- Theatrical release poster
- Directed by: Jerome Hellman
- Written by: Loring Mandel
- Produced by: Jerome Hellman
- Starring: Marsha Mason Ned Beatty Susan Clark Michael Brandon Kathleen Beller
- Cinematography: Adam Holender
- Edited by: Bob Wyman
- Music by: Leonard Rosenman
- Production company: Jerome Hellman Productions
- Distributed by: Orion Pictures (thru Warner Bros.)
- Release date: November 2, 1979;
- Running time: 118 minutes
- Country: United States
- Language: English
- Budget: $5 million

= Promises in the Dark (film) =

1979 film by Jerome Hellman

Promises in the Dark is a 1979 American drama film produced and directed by Jerome Hellman and written by Loring Mandel. The film stars Marsha Mason, Ned Beatty, Susan Clark, Michael Brandon, Kathleen Beller and Paul Clemens. It was released by Warner Bros. and Orion Pictures on November 2, 1979.

For their performances, Marsha Mason earned a nomination for Best Performance in a Motion Picture – Drama and Kathleen Beller received a nomination for Best Supporting Performance in a Motion Picture – Drama, Comedy or Musicals at the 37th Golden Globe Awards. Mason was also nominated that same year for the Best Performance in a Motion Picture – Comedy or Musical Golden Globe award for her work in Chapter Two.

==Plot==
Numbed by career demands and a recent divorce, Dr. Alexandra Kendall hides behind a hard shell of professional detachment. Then she treats Buffy Koenig, a dying 17-year-old cancer patient who reawakens Kendall to life's possibilities. Eventually, Buffy's deteriorating condition forces Dr. Kendall to weigh the consequences of keeping a promise that she had made.

==Production==
Writer Loring Mandel conceived the story for Promises in the Dark while he was employed as head writer for the daytime drama Love of Life. When the soap's executive producer Darryl Hickman rejected the idea, Mandel quit the show and developed the plot into a feature screenplay.
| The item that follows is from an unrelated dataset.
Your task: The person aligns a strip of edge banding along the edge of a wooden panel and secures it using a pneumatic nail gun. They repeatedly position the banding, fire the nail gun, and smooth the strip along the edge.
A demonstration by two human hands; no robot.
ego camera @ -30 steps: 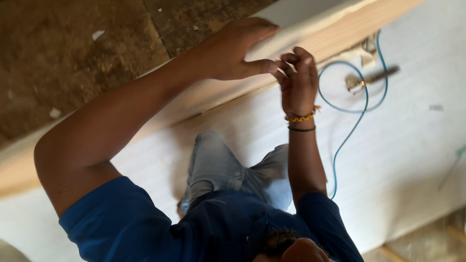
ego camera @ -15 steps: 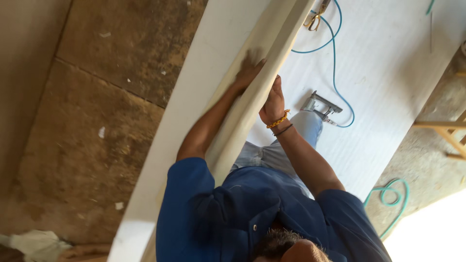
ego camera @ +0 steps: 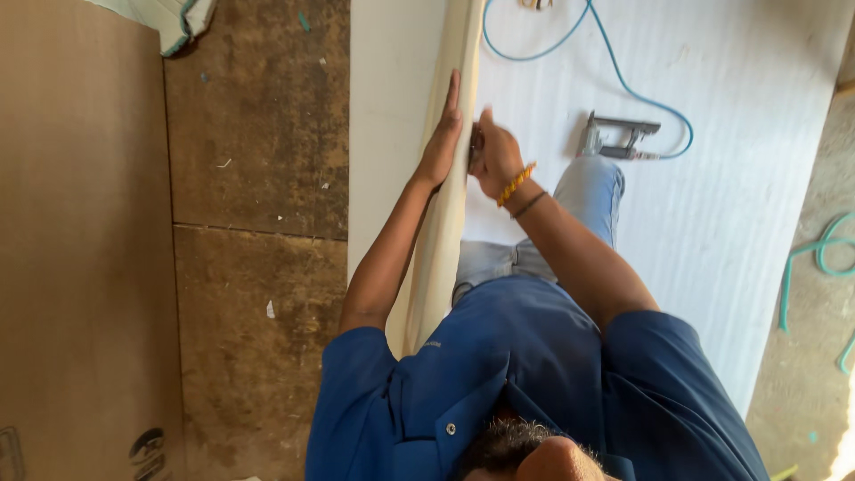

The project was initially in development at United Artists, with Elizabeth Ashley cast in the starring role, John Schlesinger set to direct and Arnold Schulman and Jerome Hellman producing. However, with the exception of Hellman, no one remained with the project, which was inactive for many years. Arthur Krim, chairman of the newly formed Orion Pictures, selected the script as one of the company's first projects on the strength of Hellman's previous productions, such as Midnight Cowboy and Coming Home. In addition to serving as producer, Hellman directed the film.

Promises in the Dark was filmed partly on location at Manchester Memorial Hospital in Manchester, Connecticut.